If it's easier, @jcrespo, you can just delete all Echo_% tables any time, we have confirmation from Roan that they don't need that data any more. I see:
Echo_5285750 |
Echo_5364744 |
Echo_5423520 |
Echo_6081131 |
Echo_7572295 |
Echo_7731316 |
If you wanted to wait until all data is 90 days old, that will happen on June 5th.
(sorry for delay, was on vacation)
@Milimetric with all the clean up work done on EL servers, is this still a valid task?
It looks to me like those tables still exist and there's still data on the box that analytics-slave points to, so yeah, I think they need to be deleted. But I agree it's weird there's still data, it should've been deleted by the clean-up scripts. @mforns there's data here (for example Echo_7731316) from 2014 but it's not whitelisted, right?

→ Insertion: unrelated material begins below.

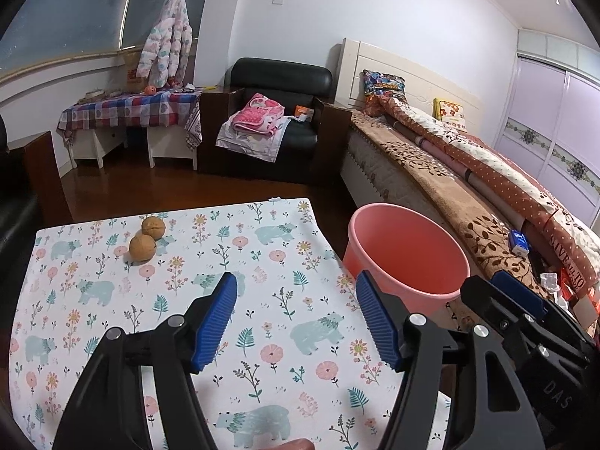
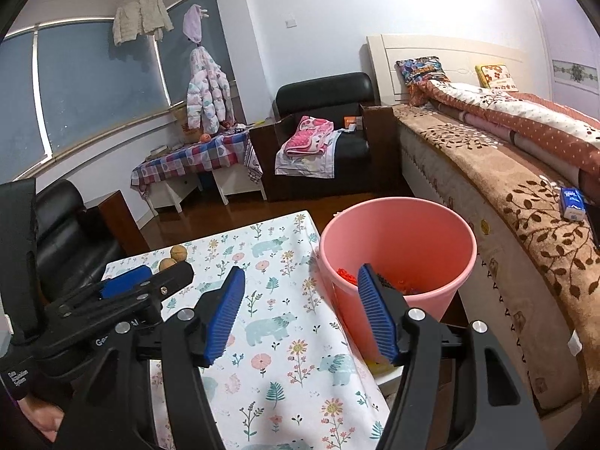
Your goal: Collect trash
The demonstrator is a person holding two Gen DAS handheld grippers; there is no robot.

The Echo schema is present in EventLogging's purging white-list, see:
https://github.com/wikimedia/puppet/blob/production/modules/profile/files/mariadb/misc/eventlogging/eventlogging_purging_whitelist.tsv#L42
Hence the purging script is keeping the following fields for all Echo schemas:
Echo clientValidated Echo event_deliveryMethod Echo event_eventSource Echo event_notificationGroup Echo event_notificationType Echo event_revisionId Echo event_sender Echo event_version
If we remove the schema from the white-list, the purging script will start removing corresponding data older than 90 days from now on, but the historical data older than 91 days as of today will still need manual purging (the purging script executes every day and only affects the 91st day, not historical data).
We could execute the purging script from the beginning of time, but I'm not sure we can restrict the tables it will process. Is it possible to limit the mysql purging script to only process the given tables, @elukey? Otherwise, it might be easier to just drop the tables.

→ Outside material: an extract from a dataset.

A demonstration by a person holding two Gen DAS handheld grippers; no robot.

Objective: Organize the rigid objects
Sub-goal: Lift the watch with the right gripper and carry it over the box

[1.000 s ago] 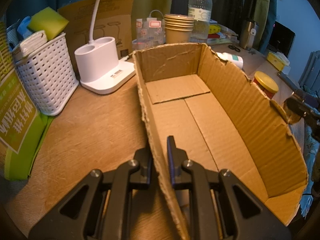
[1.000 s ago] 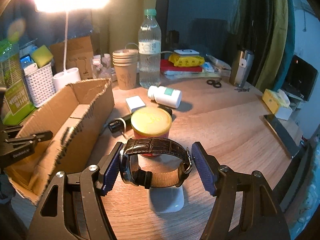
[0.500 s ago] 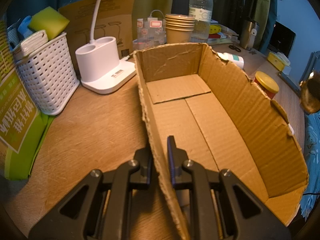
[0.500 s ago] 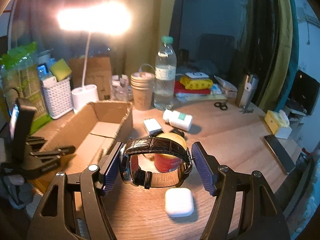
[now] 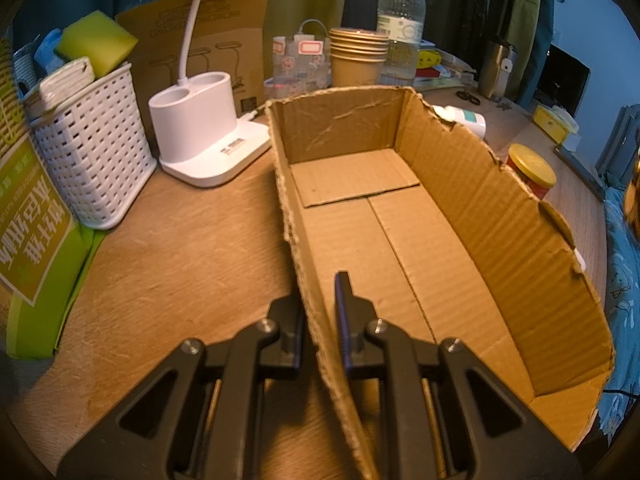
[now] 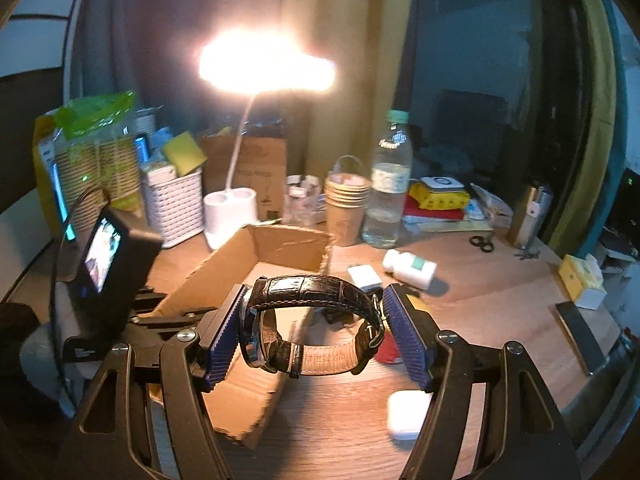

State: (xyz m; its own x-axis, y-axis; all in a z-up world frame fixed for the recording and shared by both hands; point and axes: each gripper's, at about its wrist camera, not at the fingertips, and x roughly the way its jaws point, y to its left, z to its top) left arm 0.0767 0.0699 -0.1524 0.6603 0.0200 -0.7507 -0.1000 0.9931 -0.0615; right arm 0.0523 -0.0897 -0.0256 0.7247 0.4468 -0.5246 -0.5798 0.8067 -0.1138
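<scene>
An open, empty cardboard box (image 5: pixel 500 216) lies on the wooden desk. My left gripper (image 5: pixel 316 296) is shut on the box's near left wall, one finger outside and one inside. In the right wrist view a wristwatch (image 6: pixel 316 286) with a dark leather strap hangs in the air between the blue pads (image 6: pixel 222 340) of my right gripper (image 6: pixel 312 320), which is shut on it. The watch is above the near right corner of the box (image 6: pixel 288 246). The left hand's tool with its small lit screen (image 6: pixel 108 256) shows at the box's left side.
Right of the box are a yellow-lidded jar (image 5: pixel 530 168), a white earbud case (image 6: pixel 408 410), a white pill bottle (image 6: pixel 410 266) and a small white box (image 6: pixel 364 276). Behind it stand a lit desk lamp (image 5: pixel 196 132), a white basket (image 5: pixel 92 144), paper cups (image 6: pixel 346 200) and a water bottle (image 6: pixel 388 192).
The right gripper has risen with the watch and come left towards the box, and the jar and earbud case have sunk in its view. The left gripper still holds the box wall.
</scene>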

Needs to be coordinated between me and @mforns when he is back from vacations. Going to put this task in our Incoming Backlog column to get triaged by my team again.
Let's 1) stop purging 2) drop all echo tables on events and events sanitized database 3) start purging again
Let's 1) stop purging 2) drop all echo tables on events and events sanitized database 3) start purging again
Makes sense. Also MySQL right, or are those already deleted?
Change 467983 had a related patch set uploaded (by Mforns; owner: Mforns):
[analytics/refinery@master] Remove Echo schema from EL sanitization white-list
Change 467983 merged by Mforns:
[analytics/refinery@master] Remove Echo schema from EL sanitization white-list
Tables dropped with Marcel on db110[7,8] (eventlogging master/slave). Marcel checked and nothing is there on HDFS.
The above code change has been merged, no more remaining actions!